◆ **Task**
Could you retype the entries exactly as they are?

** Opening Stored data block **

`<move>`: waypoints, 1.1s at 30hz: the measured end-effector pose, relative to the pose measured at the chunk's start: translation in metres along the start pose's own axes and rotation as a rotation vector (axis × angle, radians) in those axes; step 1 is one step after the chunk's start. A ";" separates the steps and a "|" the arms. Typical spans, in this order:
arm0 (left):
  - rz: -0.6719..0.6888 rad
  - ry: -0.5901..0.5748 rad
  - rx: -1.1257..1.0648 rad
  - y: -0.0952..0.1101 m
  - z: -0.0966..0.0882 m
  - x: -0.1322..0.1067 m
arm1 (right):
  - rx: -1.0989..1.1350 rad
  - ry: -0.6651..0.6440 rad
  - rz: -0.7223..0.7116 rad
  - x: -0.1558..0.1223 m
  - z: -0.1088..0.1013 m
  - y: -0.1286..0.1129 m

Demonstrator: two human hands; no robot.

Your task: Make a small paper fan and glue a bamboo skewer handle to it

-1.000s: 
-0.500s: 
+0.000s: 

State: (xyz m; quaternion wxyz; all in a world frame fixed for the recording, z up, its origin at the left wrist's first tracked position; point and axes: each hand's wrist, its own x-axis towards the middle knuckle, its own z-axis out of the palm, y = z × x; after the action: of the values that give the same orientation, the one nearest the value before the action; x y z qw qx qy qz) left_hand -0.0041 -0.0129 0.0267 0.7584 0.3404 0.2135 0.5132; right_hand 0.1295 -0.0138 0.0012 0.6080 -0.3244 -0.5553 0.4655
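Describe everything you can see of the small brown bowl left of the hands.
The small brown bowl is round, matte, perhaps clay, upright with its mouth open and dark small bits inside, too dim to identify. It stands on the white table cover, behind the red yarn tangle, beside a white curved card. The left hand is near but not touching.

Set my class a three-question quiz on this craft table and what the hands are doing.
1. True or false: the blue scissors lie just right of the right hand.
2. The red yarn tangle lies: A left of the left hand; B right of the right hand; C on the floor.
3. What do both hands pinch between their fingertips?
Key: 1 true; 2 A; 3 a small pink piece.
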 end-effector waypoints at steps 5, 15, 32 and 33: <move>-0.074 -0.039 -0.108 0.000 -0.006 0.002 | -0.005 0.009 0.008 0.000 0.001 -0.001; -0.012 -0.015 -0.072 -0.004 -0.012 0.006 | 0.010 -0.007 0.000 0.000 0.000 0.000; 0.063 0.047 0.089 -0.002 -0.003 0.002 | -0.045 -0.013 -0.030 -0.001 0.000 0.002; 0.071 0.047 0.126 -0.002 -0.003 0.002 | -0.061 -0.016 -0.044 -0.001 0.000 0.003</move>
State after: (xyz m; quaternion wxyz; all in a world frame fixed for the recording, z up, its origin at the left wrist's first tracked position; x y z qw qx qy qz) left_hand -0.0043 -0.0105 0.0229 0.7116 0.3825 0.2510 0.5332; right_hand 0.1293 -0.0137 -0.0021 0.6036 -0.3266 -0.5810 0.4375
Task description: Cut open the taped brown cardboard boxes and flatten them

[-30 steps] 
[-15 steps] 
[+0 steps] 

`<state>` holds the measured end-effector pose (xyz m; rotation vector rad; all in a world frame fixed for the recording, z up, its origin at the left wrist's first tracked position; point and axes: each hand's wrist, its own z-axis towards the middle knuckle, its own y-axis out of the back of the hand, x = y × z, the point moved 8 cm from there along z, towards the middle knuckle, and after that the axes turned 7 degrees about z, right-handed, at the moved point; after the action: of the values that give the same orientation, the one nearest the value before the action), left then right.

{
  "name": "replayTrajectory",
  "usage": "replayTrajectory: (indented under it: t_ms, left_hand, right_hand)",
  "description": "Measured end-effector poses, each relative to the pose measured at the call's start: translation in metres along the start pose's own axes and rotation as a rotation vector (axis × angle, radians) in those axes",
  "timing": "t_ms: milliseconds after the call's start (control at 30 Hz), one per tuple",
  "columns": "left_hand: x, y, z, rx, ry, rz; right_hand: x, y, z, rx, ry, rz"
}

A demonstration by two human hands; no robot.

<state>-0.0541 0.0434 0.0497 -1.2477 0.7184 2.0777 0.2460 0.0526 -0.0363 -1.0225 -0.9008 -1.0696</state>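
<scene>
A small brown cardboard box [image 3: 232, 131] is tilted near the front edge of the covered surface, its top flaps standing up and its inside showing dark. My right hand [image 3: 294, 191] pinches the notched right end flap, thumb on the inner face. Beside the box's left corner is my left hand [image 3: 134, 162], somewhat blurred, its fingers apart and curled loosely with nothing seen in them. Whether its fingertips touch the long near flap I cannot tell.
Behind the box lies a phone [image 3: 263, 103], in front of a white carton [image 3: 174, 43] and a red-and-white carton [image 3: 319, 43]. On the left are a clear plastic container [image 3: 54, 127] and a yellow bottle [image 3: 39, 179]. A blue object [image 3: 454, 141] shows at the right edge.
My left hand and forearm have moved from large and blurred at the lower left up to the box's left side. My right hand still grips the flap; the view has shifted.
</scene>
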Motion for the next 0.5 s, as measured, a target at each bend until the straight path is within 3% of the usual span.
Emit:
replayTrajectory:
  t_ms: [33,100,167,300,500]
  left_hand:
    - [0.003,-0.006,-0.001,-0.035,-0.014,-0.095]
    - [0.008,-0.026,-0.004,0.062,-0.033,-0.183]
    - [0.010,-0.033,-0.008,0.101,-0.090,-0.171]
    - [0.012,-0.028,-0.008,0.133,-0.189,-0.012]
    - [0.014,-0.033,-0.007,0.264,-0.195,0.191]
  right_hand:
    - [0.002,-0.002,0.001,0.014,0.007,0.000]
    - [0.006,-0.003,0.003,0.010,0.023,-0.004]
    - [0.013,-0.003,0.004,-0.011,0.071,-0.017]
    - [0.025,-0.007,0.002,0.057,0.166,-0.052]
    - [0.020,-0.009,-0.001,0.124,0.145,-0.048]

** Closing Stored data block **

◆ **Task answer**
`<move>`: waypoints, 1.1s at 30hz: the measured end-effector pose, relative to the pose measured at the chunk's start: translation in metres along the start pose's own axes and rotation as a rotation vector (axis × angle, radians) in those axes; step 1 is one step after the chunk's start. A ";" separates the steps and a "|" the arms. Typical spans, in this order:
arm0 (left):
  - rz: -0.6719..0.6888 rad
  - ry: -0.5901..0.5748 rad
  - rx: -1.1257..1.0648 rad
  - y: -0.0952..0.1101 m
  - z: -0.0966..0.0882 m
  - x: -0.1322..0.1067 m
arm1 (right):
  - rx: -1.0989..1.1350 rad
  - ry: -0.6651..0.6440 rad
  - rz: -0.7223..0.7116 rad
  - x: -0.1558..0.1223 m
  - z: -0.1088..0.1013 m
  - y: -0.1286..0.1129 m

Demonstrator: two human hands; no robot.

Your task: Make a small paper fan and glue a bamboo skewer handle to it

-1.000s: 
-0.500s: 
+0.000s: 

State: (xyz m; quaternion wxyz; all in a world frame fixed for the recording, z up, its origin at the left wrist's first tracked position; point and axes: each hand's wrist, its own x-axis towards the middle knuckle, its own z-axis out of the palm, y = z × x; after the action: of the values that give the same orientation, the one nearest the value before the action; x y z qw qx qy qz) left_hand -0.0041 -0.0129 0.0267 0.7584 0.3404 0.2135 0.5132; right_hand 0.1295 -0.0138 0.0012 0.6080 -0.3244 -0.5553 0.4655
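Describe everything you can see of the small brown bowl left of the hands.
The small brown bowl is round, matte, perhaps clay, upright with its mouth open and dark small bits inside, too dim to identify. It stands on the white table cover, behind the red yarn tangle, beside a white curved card. The left hand is near but not touching.

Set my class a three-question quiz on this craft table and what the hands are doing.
1. True or false: the blue scissors lie just right of the right hand.
2. The red yarn tangle lies: A left of the left hand; B right of the right hand; C on the floor.
3. What do both hands pinch between their fingertips?
Key: 1 true; 2 A; 3 a small pink piece.
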 end-effector waypoints at steps 5, 15, 32 and 33: <move>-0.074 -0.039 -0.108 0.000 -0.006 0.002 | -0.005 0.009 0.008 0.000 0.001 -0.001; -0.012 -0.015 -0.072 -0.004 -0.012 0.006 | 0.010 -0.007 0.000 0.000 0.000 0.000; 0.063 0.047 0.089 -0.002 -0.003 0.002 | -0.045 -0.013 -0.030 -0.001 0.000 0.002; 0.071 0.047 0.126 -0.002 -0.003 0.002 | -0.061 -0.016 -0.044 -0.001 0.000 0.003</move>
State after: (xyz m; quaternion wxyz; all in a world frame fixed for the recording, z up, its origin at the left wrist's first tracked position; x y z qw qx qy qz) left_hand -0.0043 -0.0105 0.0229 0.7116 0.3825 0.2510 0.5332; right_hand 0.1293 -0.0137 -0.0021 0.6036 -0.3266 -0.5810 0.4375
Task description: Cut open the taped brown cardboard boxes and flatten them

[-30 steps] 
[-15 steps] 
[+0 steps] 

`<state>` holds the measured end-effector pose (xyz m; rotation vector rad; all in a world frame fixed for the recording, z up, its origin at the left wrist's first tracked position; point and axes: each hand's wrist, its own z-axis towards the middle knuckle, its own y-axis out of the back of the hand, x = y × z, the point moved 8 cm from there along z, towards the middle knuckle, and after that the axes turned 7 degrees about z, right-handed, at the moved point; after the action: of the values that give the same orientation, the one nearest the value before the action), left then right.

{
  "name": "replayTrajectory",
  "usage": "replayTrajectory: (indented under it: t_ms, left_hand, right_hand)",
  "description": "Measured end-effector poses, each relative to the pose measured at the call's start: translation in metres along the start pose's own axes and rotation as a rotation vector (axis × angle, radians) in those axes",
  "timing": "t_ms: milliseconds after the call's start (control at 30 Hz), one per tuple",
  "columns": "left_hand: x, y, z, rx, ry, rz; right_hand: x, y, z, rx, ry, rz"
}

A demonstration by two human hands; no robot.

<state>-0.0541 0.0434 0.0497 -1.2477 0.7184 2.0777 0.2460 0.0526 -0.0363 -1.0225 -0.9008 -1.0696</state>
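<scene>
A small brown cardboard box [image 3: 232, 131] is tilted near the front edge of the covered surface, its top flaps standing up and its inside showing dark. My right hand [image 3: 294, 191] pinches the notched right end flap, thumb on the inner face. Beside the box's left corner is my left hand [image 3: 134, 162], somewhat blurred, its fingers apart and curled loosely with nothing seen in them. Whether its fingertips touch the long near flap I cannot tell.
Behind the box lies a phone [image 3: 263, 103], in front of a white carton [image 3: 174, 43] and a red-and-white carton [image 3: 319, 43]. On the left are a clear plastic container [image 3: 54, 127] and a yellow bottle [image 3: 39, 179]. A blue object [image 3: 454, 141] shows at the right edge.
My left hand and forearm have moved from large and blurred at the lower left up to the box's left side. My right hand still grips the flap; the view has shifted.
</scene>
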Motion for the next 0.5 s, as measured, a target at each bend until the straight path is within 3% of the usual span.
Emit:
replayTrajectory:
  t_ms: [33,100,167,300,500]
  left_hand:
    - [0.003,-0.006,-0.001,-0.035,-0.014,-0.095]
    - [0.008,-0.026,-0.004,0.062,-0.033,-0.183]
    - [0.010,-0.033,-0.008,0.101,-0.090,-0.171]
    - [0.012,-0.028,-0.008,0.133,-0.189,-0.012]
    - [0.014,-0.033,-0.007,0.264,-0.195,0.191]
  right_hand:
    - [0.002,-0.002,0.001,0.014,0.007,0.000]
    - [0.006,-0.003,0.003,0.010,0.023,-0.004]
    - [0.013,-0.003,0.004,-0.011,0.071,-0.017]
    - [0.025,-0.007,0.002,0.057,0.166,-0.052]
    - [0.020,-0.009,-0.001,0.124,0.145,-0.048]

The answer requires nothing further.